Let's see... filling a glass container with flammable gas and an oxidizing
agent is already a not so great idea. Additionally, your "sizable quantity" of chlorinated solvents is not so sizable, because 1 mole of methane at
atmospheric pressure will fill about 22.4 liters, while 1 mole of chloroform is only 78 mL. So even if you had a 23 liter container for this, your
maximum yield if you somehow managed to react 100% of your natural gas, and assume that your natural gas is pure methane, and that it will be fully
converted to chloroform, will yield a pitiful 78 mL, which would be much easier to make by the haloform process. You'd have to engineer some kind of
flow process for it to approach practicality. Leaving a pile of TCCA out in the sun is also not a very efficient method for generating chlorine gas.

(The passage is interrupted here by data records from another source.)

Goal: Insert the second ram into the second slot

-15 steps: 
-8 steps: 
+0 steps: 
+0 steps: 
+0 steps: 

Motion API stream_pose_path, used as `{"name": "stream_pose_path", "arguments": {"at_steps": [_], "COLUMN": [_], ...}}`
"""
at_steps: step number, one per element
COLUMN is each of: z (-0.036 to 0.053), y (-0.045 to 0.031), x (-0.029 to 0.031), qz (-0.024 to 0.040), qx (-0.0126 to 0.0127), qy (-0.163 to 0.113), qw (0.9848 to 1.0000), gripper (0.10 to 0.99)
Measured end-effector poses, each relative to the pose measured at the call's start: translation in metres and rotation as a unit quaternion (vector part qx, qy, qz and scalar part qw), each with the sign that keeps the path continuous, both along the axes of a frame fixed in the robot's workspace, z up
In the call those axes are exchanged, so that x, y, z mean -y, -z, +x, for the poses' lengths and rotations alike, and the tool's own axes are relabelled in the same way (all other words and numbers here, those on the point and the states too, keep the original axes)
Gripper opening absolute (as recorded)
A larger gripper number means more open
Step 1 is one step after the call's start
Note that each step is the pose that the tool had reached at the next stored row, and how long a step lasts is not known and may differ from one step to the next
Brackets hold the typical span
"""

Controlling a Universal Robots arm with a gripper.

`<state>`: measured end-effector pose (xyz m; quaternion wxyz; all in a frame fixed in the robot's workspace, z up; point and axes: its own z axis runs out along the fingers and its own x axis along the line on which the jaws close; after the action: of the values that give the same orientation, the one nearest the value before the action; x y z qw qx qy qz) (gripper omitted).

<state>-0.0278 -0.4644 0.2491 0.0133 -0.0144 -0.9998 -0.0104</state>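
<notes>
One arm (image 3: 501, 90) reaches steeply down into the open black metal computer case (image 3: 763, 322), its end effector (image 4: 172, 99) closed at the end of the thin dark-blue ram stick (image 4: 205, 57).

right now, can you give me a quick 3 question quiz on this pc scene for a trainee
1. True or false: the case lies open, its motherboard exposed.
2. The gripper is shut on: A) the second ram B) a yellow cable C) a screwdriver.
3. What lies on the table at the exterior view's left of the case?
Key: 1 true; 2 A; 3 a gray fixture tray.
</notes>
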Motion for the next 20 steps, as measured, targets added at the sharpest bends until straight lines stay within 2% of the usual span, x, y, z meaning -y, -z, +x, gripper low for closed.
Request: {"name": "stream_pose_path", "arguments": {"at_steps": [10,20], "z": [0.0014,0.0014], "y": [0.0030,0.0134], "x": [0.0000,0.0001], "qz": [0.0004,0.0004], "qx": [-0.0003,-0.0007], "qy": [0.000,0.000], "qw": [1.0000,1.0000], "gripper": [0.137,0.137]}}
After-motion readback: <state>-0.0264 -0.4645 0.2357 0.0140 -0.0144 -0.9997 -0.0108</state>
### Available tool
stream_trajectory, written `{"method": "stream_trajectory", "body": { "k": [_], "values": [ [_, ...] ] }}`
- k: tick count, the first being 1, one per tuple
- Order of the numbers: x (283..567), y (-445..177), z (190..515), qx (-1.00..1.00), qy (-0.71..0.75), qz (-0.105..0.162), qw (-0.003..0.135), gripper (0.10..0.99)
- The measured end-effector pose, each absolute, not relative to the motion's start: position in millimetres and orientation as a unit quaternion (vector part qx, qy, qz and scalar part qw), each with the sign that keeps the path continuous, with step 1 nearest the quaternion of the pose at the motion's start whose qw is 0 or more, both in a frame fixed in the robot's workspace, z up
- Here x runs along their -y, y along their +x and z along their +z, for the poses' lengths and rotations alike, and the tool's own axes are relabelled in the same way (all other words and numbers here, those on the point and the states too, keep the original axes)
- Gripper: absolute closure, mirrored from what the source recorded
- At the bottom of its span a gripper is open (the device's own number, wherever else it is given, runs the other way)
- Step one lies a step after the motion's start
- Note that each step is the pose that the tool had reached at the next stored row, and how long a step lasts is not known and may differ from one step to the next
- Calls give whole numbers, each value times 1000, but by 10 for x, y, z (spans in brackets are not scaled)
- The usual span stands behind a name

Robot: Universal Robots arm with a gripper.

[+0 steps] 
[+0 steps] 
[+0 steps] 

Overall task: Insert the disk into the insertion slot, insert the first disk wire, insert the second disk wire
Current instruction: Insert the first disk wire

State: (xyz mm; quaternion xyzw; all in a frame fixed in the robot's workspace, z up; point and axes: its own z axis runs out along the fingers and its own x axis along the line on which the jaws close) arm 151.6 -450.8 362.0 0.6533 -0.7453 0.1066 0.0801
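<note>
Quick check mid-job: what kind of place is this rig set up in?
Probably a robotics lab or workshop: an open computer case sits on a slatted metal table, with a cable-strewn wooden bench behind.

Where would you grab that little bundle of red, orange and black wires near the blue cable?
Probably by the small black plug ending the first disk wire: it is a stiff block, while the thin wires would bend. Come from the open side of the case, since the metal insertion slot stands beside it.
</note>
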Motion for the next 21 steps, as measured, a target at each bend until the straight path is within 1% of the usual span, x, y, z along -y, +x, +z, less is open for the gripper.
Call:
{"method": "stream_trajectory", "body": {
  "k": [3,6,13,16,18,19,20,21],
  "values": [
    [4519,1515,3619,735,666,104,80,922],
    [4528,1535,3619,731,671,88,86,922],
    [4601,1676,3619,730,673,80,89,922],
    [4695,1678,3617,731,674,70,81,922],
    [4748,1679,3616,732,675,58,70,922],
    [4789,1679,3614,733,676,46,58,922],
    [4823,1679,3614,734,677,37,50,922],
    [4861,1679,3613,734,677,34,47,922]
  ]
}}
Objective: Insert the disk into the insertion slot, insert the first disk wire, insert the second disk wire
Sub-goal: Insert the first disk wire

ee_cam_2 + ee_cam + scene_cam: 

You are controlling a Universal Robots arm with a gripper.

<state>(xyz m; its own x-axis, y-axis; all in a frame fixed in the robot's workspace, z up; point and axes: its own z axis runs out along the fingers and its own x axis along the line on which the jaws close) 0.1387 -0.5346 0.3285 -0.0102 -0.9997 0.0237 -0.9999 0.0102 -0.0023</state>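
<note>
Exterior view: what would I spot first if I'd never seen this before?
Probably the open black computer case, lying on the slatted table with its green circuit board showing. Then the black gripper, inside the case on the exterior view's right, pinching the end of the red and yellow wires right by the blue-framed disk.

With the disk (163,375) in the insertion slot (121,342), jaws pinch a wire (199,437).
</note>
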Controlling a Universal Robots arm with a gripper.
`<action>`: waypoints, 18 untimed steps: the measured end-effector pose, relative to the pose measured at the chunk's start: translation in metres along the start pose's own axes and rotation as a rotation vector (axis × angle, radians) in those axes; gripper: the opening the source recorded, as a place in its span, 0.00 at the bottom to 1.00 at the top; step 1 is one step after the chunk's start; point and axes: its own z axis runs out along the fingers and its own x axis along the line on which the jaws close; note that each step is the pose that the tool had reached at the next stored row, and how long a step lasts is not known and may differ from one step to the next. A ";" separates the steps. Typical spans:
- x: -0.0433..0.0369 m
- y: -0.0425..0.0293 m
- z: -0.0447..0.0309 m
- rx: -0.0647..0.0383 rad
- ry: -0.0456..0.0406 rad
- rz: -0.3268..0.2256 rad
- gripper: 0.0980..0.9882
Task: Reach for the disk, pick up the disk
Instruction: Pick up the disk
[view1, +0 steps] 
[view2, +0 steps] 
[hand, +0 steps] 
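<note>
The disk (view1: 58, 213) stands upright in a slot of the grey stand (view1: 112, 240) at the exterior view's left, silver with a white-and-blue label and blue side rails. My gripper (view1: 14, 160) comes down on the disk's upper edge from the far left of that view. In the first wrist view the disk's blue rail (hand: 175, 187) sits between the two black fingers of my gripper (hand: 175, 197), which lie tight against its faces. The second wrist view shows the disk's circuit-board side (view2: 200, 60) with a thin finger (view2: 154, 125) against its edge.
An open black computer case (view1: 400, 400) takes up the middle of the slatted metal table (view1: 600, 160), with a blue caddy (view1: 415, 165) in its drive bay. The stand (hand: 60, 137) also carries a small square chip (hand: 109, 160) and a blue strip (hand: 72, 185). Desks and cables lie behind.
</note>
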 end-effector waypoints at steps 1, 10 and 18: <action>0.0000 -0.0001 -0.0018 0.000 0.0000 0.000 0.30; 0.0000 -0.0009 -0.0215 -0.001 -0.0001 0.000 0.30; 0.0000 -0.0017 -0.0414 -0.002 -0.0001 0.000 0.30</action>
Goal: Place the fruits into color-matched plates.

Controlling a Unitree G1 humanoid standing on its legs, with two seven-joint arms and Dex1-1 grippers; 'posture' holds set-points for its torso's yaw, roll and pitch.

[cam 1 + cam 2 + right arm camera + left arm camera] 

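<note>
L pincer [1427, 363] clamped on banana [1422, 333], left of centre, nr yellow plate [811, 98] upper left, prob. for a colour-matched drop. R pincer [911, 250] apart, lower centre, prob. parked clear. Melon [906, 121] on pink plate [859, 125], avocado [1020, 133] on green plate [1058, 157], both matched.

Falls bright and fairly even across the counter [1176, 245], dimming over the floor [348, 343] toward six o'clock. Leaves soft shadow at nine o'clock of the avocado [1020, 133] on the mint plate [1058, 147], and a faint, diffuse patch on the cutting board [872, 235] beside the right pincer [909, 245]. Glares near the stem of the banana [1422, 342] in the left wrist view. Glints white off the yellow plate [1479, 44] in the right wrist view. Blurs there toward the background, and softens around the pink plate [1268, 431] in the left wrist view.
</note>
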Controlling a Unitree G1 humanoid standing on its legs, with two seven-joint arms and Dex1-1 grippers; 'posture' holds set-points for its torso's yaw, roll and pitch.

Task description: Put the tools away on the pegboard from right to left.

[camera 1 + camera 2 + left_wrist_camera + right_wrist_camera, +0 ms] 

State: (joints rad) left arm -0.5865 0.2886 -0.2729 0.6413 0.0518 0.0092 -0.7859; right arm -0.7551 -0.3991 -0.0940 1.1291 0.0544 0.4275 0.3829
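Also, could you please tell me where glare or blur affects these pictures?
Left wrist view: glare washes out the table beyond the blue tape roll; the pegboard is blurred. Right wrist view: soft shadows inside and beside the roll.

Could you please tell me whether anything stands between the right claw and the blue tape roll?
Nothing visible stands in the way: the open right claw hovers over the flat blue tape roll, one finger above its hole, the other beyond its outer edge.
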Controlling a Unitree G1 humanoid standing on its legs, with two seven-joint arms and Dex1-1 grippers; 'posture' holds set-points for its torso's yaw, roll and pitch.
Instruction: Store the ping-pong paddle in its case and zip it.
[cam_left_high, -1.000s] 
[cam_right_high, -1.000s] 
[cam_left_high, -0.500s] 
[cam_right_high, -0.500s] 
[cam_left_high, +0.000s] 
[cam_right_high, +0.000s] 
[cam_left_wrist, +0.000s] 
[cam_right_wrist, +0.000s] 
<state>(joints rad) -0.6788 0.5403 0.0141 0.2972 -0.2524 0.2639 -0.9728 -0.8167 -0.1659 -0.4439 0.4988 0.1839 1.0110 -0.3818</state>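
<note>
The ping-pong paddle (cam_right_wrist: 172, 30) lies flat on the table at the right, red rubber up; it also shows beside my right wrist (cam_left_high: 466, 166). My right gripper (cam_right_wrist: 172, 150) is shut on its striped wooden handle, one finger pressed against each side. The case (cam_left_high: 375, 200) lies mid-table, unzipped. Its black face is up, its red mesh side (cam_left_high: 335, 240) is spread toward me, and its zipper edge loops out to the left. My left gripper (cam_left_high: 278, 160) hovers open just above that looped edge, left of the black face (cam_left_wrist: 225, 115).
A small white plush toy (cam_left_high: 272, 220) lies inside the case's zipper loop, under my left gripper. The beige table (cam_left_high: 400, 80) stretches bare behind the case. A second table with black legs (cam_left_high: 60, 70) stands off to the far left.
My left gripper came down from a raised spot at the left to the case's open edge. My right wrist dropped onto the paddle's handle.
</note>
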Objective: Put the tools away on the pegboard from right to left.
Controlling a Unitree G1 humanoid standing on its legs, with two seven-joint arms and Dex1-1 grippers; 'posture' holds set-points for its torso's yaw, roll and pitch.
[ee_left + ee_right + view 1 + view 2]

In fact, I don't know if that works at all...
And that's not even touching on the fact that natural gas intentionally contains thiols, which would contaminate your product with sulfur containing
nastiness.
And in the end, at best you would have a mixture of chloromethanes contaminated with smaller amounts of chloroethanes and chloropropanes with
variable boiling points and reactivity, which is inferior to a pure solvent.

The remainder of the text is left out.